O significado diferente propiciado pelo encontro foi enfatizado pelo prefeito de Casca, Alan Martins das Chagas. “O evento é importante por incentivar a doação de órgãos, representando uma questão que para nós tem evoluindo, a solidariedade. Passo Fundo é referência em razão de todo o trabalho desenvolvido pelo Hospital São Vicente”.
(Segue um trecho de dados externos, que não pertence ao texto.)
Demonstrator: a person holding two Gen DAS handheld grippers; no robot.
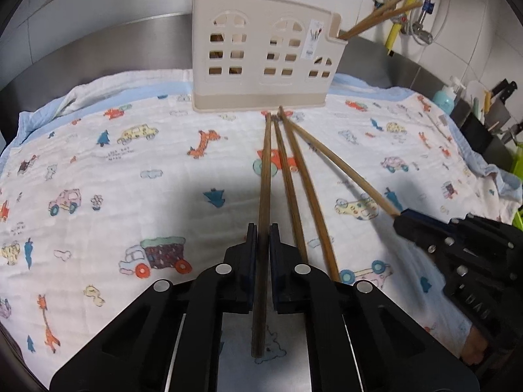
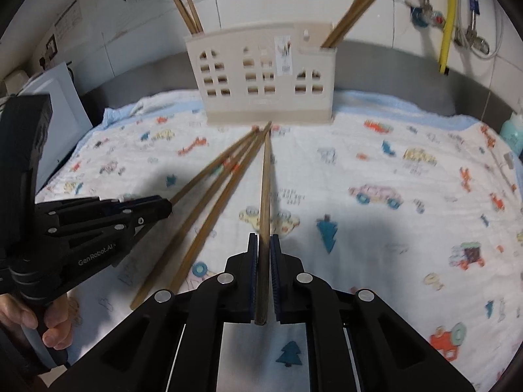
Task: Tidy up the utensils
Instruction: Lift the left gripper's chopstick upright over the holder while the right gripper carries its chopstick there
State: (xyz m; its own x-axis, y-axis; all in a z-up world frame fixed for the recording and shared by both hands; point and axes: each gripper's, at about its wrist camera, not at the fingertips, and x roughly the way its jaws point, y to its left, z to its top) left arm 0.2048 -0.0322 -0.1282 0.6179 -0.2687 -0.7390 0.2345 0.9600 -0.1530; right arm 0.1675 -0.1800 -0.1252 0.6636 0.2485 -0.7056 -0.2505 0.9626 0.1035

Antes de entrar na quadra para o Jogo da Vitória, a gastroenterologista Lisia Hoppe, que integra a Equipe de Transplante Hepático do HSVP, disse que participa dos encontros há oito anos, e o evento expressa a celebração da vida. “Como objetivo secundário o encontro divulga a doação de órgãos através do testemunho de vida dos transplantados, que mostram como a doação mudou suas vidas”, ressaltou a especialista ao salientar que em razão do evento ser realizado em diferentes cidades, a semente da doação é plantada em muitos municípios.

O chefe da Equipe de Transplante Hepático do HSVP, Dr. Paulo Reichert, transmitiu sua mensagem de final de ano aos presentes. “Durante o ano inteiro nós lutamos muito, e esse é o único dia em que podemos confraternizar. O encontro é muito gratificante, porque vemos os transplantados bem e as famílias resolvidas. Por isso, cuidem de sua saúde, evitem exageros e façam atividade física para envelhecer com qualidade de vida”. Quanto ao desempenho da doação de órgãos, o cirurgião lamentou que 2012 foi um ano pobre em número de doações. “Esperamos que 2013 seja melhor, que renovemos a esperança e possamos acreditar que as pessoas irão doar mais. O RS já foi o primeiro estado em doação de órgãos, agora somos o sétimo. Precisamos voltar a crescer”, alertou.